Technology and Building Managers
With all the distractions of the past few weeks, let us get back to focusing on things we can actually control. I have written and spoken about the process of building and becoming a manager many times. Becoming a manager can be, and usually is, a profound personal transformation. I do not say this lightly.
But before I begin this rant, let me note that I am not some modern day Luddite. I have started 2 high-tech companies (the first in 1980) and have a fairly good understanding of many technologies at a high level. I was on the Internet before there was much of an Internet to be on. That said, I firmly believe technology, specifically communication technology is seriously impairing the development of quality managers in all industries, all across this great country. Well actually it’s not the technology that does this, it is what the technology allows and how many choose to use it.

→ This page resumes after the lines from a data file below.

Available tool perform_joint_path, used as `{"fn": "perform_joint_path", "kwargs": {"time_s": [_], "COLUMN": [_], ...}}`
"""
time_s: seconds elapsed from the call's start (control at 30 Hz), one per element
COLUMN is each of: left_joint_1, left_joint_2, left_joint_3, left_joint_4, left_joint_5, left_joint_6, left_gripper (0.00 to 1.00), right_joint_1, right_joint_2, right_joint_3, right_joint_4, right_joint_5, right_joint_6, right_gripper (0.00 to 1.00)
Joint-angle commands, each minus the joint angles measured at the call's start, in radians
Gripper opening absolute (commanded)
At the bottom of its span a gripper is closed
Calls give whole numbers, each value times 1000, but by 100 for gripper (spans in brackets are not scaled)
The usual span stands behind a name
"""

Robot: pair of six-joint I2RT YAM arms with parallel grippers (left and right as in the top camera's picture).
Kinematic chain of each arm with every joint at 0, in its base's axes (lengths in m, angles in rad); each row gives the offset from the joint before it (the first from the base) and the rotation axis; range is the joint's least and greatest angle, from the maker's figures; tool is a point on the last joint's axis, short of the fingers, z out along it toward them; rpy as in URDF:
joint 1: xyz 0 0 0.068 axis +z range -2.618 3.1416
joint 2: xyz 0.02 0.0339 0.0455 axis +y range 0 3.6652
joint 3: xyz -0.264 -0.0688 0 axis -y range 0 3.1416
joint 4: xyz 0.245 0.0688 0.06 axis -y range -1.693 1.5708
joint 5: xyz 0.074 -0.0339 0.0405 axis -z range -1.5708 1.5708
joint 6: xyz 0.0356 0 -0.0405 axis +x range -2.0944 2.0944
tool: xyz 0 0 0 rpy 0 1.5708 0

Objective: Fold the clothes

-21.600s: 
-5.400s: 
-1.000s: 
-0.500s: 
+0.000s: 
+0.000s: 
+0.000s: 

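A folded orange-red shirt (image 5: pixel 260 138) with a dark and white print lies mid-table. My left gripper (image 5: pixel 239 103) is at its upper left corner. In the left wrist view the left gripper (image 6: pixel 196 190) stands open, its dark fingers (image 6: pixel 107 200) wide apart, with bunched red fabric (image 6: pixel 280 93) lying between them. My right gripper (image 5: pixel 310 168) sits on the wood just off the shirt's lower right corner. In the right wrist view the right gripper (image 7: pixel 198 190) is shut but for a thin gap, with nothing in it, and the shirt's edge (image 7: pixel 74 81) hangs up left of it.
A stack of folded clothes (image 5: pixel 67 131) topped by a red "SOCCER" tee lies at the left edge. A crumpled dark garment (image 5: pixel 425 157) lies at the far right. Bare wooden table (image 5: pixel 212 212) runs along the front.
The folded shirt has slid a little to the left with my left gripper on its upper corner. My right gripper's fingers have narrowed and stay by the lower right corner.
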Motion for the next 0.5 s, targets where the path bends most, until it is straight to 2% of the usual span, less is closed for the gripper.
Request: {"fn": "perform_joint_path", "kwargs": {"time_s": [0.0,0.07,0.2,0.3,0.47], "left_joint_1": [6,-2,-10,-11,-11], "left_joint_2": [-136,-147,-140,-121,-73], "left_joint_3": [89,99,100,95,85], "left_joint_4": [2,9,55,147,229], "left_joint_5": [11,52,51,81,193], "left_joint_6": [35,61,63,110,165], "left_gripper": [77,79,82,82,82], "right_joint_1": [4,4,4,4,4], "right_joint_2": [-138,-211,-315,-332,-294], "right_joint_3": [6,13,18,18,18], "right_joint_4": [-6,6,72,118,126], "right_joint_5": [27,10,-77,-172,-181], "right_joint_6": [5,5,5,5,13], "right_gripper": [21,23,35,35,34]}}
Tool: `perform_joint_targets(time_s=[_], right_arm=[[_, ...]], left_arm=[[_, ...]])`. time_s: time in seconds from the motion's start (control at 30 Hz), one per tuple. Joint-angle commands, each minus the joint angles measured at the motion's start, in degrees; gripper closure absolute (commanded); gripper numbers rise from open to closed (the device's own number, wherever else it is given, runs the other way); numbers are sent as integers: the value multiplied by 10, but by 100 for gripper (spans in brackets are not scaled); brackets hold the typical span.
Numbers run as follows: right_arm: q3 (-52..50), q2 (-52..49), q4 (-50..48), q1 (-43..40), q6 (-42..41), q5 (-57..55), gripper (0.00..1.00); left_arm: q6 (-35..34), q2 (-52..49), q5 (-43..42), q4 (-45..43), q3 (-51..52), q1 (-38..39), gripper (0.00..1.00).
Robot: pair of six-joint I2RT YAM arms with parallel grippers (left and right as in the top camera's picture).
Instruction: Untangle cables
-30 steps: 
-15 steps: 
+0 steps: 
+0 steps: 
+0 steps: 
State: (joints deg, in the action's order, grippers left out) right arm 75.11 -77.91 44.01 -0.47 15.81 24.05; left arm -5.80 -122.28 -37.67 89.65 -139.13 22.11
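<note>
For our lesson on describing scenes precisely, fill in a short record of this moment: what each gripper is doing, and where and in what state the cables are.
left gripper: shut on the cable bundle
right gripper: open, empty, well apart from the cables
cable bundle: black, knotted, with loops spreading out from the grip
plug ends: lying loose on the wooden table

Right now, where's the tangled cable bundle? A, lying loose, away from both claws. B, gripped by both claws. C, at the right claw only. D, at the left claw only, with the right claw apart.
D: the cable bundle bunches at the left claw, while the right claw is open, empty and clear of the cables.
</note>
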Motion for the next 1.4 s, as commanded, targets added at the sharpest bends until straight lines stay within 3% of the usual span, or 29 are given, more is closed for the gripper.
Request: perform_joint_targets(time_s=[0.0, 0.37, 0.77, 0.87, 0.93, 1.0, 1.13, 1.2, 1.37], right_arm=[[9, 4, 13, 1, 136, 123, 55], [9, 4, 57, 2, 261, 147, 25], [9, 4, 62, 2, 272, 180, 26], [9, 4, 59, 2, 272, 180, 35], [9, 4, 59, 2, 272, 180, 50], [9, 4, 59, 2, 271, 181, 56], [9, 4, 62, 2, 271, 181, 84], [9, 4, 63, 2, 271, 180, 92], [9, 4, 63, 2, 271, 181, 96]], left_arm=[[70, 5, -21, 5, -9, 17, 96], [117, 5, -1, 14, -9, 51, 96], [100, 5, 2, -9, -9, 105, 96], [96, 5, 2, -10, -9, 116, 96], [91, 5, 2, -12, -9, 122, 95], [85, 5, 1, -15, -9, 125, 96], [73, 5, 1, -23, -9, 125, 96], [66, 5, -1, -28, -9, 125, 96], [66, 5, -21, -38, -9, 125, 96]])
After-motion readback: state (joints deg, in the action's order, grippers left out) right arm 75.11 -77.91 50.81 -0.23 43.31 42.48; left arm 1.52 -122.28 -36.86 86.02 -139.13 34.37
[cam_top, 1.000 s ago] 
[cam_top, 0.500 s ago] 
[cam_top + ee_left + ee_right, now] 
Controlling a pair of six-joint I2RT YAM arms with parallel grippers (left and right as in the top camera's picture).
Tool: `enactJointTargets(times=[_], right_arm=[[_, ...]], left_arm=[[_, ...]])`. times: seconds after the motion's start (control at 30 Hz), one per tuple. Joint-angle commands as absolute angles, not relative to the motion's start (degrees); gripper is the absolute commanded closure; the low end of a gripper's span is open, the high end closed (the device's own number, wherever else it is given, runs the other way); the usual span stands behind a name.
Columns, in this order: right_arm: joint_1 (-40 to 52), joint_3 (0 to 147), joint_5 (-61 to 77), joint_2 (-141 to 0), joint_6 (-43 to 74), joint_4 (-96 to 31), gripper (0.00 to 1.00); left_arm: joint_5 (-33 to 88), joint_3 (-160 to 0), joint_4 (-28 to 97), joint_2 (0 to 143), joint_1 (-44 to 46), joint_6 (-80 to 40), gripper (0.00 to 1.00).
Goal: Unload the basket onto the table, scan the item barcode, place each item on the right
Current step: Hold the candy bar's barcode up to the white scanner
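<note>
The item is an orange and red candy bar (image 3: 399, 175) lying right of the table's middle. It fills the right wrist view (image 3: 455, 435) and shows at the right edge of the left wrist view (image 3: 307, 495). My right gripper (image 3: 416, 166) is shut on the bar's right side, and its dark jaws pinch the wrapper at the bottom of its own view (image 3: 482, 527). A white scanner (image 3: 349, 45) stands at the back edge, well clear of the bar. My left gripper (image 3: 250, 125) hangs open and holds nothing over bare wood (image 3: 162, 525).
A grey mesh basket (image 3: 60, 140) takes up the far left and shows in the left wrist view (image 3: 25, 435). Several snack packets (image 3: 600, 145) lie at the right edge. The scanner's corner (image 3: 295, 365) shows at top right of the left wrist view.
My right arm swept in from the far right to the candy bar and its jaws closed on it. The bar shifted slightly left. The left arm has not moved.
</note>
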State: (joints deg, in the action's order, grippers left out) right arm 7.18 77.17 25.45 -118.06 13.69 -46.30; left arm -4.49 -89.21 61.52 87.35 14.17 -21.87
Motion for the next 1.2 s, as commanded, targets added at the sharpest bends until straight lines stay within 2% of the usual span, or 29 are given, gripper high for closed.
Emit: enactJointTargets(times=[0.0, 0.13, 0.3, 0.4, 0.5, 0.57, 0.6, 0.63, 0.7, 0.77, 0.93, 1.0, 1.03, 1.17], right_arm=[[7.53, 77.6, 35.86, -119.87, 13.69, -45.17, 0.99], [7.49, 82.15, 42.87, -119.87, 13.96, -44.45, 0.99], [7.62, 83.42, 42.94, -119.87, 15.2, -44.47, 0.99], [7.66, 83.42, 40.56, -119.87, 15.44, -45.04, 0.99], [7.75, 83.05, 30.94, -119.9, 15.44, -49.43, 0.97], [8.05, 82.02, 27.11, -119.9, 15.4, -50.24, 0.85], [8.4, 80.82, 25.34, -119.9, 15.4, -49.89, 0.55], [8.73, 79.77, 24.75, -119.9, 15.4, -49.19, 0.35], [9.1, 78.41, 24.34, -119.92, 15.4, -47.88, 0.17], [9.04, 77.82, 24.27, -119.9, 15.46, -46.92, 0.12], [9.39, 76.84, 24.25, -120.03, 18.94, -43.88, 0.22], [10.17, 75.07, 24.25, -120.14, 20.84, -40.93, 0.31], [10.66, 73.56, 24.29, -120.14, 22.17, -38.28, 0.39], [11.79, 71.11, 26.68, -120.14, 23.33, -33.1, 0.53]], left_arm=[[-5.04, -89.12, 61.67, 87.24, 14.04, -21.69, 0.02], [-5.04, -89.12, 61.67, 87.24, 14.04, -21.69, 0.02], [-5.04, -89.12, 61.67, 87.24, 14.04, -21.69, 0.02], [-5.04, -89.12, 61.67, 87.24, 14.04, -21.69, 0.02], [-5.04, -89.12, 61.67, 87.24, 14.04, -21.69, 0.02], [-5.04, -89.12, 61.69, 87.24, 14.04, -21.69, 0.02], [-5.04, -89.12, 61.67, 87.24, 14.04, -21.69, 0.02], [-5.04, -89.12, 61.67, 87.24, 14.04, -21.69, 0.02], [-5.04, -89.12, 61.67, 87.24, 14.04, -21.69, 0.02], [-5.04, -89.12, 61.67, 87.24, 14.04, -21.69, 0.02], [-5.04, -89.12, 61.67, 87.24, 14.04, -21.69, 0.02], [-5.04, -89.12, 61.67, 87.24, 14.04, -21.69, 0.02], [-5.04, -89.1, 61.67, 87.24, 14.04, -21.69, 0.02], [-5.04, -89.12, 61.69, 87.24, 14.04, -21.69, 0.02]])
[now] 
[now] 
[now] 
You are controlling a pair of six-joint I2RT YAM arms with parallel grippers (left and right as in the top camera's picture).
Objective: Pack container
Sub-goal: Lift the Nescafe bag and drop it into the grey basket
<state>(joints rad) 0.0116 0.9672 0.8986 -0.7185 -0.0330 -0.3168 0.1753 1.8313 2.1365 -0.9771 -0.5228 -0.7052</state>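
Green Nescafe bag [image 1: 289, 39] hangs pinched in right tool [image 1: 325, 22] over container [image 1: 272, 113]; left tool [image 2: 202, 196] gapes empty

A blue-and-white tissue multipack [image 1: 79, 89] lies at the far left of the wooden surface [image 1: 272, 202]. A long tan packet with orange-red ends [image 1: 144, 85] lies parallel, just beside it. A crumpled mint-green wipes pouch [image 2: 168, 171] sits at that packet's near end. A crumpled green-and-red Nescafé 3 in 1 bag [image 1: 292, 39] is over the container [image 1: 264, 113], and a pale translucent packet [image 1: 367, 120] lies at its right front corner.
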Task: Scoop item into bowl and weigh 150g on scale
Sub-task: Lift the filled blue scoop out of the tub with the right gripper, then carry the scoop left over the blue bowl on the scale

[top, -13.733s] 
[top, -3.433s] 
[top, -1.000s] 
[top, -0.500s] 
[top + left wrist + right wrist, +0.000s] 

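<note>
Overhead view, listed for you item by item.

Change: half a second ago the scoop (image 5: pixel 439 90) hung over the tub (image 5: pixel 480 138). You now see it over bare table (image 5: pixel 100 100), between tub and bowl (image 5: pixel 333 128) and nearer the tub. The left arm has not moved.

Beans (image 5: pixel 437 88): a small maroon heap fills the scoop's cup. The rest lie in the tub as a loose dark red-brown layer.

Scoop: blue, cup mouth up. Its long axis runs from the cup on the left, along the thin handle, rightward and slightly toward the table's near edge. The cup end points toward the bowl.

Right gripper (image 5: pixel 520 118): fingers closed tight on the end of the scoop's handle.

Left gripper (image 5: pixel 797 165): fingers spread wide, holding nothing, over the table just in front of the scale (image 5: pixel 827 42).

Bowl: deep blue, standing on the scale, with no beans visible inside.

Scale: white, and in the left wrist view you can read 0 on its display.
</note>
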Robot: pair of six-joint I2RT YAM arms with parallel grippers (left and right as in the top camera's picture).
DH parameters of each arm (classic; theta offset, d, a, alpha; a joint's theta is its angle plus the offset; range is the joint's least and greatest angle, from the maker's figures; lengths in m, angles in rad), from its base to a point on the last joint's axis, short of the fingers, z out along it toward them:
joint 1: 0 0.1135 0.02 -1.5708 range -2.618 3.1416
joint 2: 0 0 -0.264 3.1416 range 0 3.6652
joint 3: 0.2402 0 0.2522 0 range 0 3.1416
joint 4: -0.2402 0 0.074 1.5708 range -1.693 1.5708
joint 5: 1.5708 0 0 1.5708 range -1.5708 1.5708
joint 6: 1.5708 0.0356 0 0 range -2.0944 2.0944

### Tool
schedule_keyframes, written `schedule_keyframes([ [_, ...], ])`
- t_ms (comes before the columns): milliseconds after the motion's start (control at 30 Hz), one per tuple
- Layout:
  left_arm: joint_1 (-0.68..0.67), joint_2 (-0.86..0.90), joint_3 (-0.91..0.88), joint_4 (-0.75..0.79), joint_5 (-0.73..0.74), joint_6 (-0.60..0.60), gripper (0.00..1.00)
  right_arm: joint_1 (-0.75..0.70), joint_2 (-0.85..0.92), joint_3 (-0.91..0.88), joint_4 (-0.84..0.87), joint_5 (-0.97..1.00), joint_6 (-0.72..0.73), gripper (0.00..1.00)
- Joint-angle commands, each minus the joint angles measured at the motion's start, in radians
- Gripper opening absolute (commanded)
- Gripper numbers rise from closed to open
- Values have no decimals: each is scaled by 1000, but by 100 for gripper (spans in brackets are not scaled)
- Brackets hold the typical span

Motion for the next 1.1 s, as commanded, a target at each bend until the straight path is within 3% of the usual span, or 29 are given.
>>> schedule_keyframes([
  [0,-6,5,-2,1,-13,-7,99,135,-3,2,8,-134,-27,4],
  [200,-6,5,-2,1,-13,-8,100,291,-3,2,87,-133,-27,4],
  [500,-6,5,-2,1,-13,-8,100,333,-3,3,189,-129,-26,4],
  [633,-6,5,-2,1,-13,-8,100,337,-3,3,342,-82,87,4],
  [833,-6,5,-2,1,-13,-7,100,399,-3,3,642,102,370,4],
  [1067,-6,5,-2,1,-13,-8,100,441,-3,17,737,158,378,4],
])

I thought of this again as I sat at the recent NBWA Legislative Convention… watching owners and GMs almost constantly emailing their companies… always calling the office. Responding to this or that emergency. Oh but wait, were they actually responding to any emergency? Or were they simply in almost constant contact with their offices? We all know the answer… in about 99.9% of the cases they were simply in constant contact with their offices. I’m certain in most cases this is the same process that occurs when they are in their offices.
This might help them feel warm and fuzzy that all is well and that they are running the show but what does it do to the growth and nurturing of quality managers? This immediate and all pervasive ability to communicate often destroys management growth. In far too many cases, managers never make any decisions (at least any halfway significant ones)… they simply call the boss and the boss tells them what to do. In far too many cases, all decisions flow up to one or two people… not because they need too but just because they can. Generally this was never a conscious decision, it just happened because the technology allowed it to happen. But it wasn’t that way in the past.
Well my firm belief is to make a conscious decision and decide if this type of management process is best for both the short- and long-term success of your business. If the top dog makes every decision how will managers grow? How will they learn? There is a general rule in snow skiing… if you aren’t falling at least a little, you aren’t learning. We often learn much more from our mistakes than from our successes. And I want my managers and supervisors learning and growing by making small, little mistakes… so that when they have moved up the organizational ladder and are charged with making significant decisions, they are ready, they are seasoned... they understand the process of analyzing situations and quickly arriving at a sound decision. For this to happen, you must let them make decisions and accept that some decisions will be mistakes. – but let’s not get too carried away with the concept of mistakes… is every decision you make a winner every time? I doubt it ;-)
How will you be able to discover who is a better manager if they never get the chance to manage? Instead you fill your organization with higher and higher paid individual performers… all filling a job position which supposedly calls for management skills. Unless you are in high-end sales (or pro sports), strong individual performers are only worth so much… they earn their serious pay when they become managers and leverage their skills and spread their magic throughout the organization… when they achieve their goals by working through others. That’s what makes a $70K plus person worth $70K (or $100K or whatever).
And the flip side of this situation is that not allowing supervisors and managers to actually manage can be extremely un-motivating. Not every employee will give a damn about their job but the vast majority will… give them proper motivation, treat them well. People are social beings and like to be on a team… help them join your team. But often bad management beats them down until they just don’t give a damn. You don’t want your quality managers taking that attitude… saying “they don’t let me manage anyhow, so when they tell me what to do I’ll do it”. Letting people make decisions, throughout your organization, also helps build employee buy-in and ownership… two important features for any dynamic company.
But for actual management to occur throughout your organization, you have to let it occur… or in some cases even force it. Just because recent technology advances allow something does not necessarily mean it should be used in that fashion. And the glaring disconnect is that we are often in this constant phone/email communication frenzy while at the same time complaining about how swamped we are by constant phone calls and an avalanche of emails. As Pogo said… “we have met the enemy and he is us” Make a conscious decision to end it. Make a conscious decision to let (or force) your management team to make decisions. Not “bet the farm” decisions but decisions. Let them learn… let them succeed and let them fail… then your job becomes one of helping them grow, not making decisions for them. Helping grow better managers (and identifying the best managers for promotion and further growth) can have a profound affect on your organization… don’t unknowingly let technology damage this process simply because it exists.